§ **The problem**: Working through the entries below, find how many lines include the string "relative"; give only that number.

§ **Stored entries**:
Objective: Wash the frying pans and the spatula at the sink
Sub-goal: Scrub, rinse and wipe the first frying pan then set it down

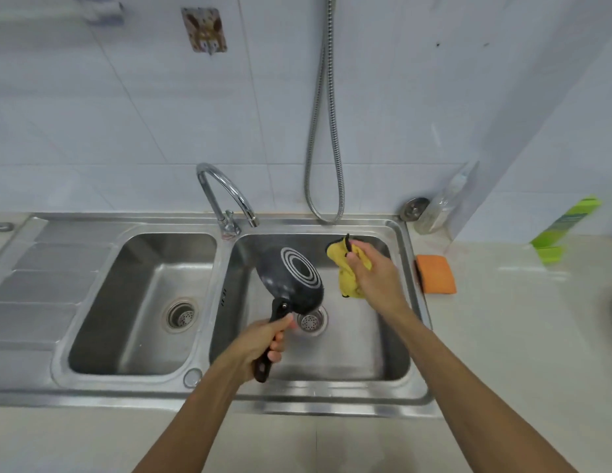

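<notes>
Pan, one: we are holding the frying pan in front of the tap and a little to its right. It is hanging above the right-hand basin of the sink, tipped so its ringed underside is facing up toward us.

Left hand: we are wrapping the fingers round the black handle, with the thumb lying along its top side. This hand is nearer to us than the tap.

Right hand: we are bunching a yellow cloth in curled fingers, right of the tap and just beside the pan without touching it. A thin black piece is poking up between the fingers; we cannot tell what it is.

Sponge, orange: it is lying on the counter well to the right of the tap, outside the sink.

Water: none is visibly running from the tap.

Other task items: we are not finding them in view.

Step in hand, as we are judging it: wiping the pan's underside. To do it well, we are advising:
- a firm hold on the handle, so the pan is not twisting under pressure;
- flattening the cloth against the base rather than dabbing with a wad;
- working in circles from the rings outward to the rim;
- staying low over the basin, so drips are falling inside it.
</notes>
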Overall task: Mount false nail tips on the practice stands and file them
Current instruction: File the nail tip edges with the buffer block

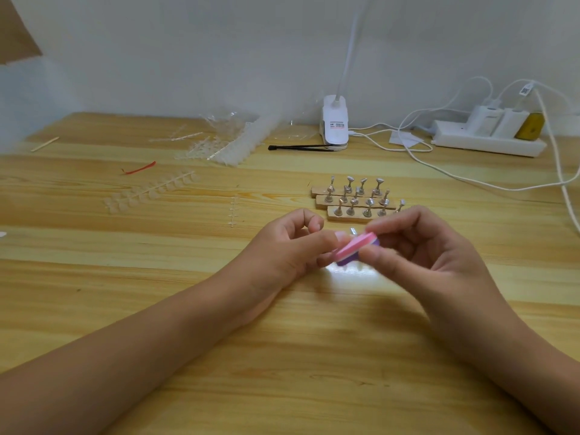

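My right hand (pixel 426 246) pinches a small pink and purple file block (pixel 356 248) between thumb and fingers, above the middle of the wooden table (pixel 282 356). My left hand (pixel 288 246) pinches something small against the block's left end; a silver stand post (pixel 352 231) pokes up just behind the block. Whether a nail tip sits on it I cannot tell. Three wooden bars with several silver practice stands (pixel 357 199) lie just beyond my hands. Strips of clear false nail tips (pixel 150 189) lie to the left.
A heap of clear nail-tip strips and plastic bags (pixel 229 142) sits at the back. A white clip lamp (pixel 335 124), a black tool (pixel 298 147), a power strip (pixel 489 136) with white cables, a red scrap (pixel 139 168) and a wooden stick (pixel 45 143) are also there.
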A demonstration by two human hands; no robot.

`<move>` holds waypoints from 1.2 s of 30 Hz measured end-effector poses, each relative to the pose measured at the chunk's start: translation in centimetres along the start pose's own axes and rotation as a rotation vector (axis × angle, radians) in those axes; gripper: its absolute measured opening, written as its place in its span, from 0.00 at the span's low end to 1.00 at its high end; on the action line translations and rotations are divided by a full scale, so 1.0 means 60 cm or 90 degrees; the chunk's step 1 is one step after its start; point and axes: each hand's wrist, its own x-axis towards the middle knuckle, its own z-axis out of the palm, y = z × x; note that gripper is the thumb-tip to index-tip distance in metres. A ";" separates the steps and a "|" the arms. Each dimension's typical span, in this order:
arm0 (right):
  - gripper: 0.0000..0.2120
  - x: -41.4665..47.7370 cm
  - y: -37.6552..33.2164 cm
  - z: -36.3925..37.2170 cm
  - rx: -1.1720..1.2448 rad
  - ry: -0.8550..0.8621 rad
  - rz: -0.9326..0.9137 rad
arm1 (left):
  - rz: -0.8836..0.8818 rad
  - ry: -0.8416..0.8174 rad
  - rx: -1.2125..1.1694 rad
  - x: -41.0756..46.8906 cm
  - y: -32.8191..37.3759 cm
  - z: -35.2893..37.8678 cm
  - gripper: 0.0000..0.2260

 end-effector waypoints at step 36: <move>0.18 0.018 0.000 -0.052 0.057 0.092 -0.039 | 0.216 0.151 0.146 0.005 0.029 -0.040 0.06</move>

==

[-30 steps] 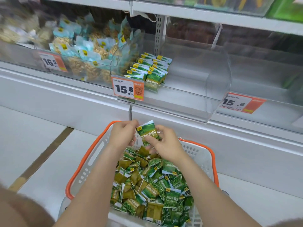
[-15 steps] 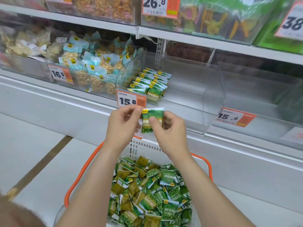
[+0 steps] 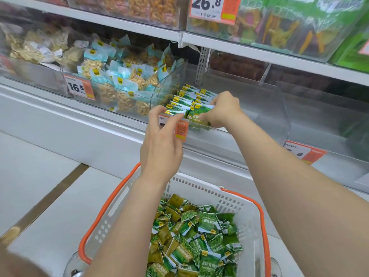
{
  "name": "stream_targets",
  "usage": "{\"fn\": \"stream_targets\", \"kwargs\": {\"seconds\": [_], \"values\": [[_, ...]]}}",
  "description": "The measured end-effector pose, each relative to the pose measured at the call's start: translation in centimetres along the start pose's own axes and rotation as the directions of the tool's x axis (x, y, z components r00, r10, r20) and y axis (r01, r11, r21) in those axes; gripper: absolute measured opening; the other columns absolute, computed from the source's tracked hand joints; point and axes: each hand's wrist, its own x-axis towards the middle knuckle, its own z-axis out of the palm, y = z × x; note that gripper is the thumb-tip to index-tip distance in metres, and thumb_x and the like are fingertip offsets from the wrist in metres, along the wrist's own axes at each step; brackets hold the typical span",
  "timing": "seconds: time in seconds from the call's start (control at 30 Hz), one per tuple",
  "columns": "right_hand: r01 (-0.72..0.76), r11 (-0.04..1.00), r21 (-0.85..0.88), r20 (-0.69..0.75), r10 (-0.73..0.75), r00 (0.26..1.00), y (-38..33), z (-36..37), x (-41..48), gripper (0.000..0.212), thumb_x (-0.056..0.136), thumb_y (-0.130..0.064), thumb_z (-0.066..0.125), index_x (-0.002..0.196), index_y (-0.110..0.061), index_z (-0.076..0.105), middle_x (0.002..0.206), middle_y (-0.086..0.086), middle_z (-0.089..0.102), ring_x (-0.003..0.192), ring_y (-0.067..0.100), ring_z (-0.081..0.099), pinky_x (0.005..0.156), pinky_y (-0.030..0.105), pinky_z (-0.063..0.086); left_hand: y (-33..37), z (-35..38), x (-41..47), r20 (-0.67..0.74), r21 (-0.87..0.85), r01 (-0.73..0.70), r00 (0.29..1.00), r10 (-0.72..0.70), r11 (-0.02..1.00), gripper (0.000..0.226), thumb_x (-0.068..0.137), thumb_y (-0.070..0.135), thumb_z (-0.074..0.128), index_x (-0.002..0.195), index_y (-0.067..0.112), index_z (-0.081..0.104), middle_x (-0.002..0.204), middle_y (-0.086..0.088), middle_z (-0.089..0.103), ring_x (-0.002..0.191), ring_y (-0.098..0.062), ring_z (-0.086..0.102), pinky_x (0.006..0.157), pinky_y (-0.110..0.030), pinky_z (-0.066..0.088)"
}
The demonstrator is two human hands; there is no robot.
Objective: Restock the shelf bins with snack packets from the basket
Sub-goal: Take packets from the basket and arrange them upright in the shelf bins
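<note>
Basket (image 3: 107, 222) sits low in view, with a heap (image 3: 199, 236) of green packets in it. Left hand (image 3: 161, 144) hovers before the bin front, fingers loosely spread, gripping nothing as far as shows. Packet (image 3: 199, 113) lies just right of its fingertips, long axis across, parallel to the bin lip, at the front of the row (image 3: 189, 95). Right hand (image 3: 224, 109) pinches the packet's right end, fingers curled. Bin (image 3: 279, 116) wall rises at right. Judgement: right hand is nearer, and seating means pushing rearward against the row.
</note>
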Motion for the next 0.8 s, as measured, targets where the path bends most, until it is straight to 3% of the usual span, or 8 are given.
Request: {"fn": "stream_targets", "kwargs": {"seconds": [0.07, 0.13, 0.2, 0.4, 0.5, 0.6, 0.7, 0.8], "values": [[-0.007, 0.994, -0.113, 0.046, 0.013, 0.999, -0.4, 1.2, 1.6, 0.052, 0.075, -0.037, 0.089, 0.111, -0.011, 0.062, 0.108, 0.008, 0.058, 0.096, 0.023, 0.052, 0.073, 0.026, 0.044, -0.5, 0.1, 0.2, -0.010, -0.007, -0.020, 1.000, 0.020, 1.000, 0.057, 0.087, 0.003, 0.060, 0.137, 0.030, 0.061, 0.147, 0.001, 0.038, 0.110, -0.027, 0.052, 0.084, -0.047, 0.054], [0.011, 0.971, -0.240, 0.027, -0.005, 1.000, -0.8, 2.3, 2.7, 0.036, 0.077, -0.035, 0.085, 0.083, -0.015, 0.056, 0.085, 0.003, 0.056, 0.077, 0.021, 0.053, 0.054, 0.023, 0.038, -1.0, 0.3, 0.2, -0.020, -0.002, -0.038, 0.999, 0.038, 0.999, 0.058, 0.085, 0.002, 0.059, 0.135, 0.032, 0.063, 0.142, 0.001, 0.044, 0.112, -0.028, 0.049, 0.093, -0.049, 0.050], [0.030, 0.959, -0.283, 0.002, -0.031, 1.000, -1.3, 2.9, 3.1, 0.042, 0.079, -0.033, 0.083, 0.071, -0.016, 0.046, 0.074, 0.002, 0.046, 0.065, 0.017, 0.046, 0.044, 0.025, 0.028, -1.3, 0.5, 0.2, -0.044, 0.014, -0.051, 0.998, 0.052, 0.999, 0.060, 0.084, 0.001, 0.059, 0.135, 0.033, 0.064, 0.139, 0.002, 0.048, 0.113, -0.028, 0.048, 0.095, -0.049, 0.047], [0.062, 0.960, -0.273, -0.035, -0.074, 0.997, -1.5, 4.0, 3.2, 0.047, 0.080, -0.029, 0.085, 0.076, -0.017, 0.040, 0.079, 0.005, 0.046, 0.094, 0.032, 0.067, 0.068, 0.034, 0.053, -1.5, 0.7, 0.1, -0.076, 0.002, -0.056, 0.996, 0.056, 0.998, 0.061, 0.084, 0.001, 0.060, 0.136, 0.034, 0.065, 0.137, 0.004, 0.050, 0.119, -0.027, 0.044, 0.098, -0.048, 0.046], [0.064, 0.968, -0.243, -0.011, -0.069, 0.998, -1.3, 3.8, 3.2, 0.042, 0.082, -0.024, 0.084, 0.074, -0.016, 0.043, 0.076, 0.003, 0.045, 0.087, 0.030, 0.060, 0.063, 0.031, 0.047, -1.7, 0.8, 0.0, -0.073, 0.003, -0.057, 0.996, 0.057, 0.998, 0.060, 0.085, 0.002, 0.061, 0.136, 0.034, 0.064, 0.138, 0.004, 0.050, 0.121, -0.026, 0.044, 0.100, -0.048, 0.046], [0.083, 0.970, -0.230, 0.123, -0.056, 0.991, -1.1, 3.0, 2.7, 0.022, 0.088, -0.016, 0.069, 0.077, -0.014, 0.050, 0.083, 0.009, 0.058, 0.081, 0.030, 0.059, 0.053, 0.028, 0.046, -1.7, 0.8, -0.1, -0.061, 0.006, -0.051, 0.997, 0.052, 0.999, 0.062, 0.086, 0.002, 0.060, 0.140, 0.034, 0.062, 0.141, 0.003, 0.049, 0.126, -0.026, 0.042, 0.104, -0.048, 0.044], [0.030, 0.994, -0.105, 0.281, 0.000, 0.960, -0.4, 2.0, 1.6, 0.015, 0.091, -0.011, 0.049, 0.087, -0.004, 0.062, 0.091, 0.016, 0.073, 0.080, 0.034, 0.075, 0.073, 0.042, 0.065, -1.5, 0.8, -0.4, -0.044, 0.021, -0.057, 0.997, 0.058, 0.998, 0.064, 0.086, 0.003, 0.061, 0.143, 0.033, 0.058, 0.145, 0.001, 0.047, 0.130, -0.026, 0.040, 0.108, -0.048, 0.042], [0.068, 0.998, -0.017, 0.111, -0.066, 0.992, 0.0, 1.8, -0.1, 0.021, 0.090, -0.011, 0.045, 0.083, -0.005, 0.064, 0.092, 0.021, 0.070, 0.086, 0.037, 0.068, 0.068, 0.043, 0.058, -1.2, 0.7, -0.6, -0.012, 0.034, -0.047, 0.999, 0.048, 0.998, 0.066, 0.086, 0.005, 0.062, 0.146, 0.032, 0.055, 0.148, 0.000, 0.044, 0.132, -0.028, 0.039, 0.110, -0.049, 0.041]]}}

§ **Finished exercise**: 2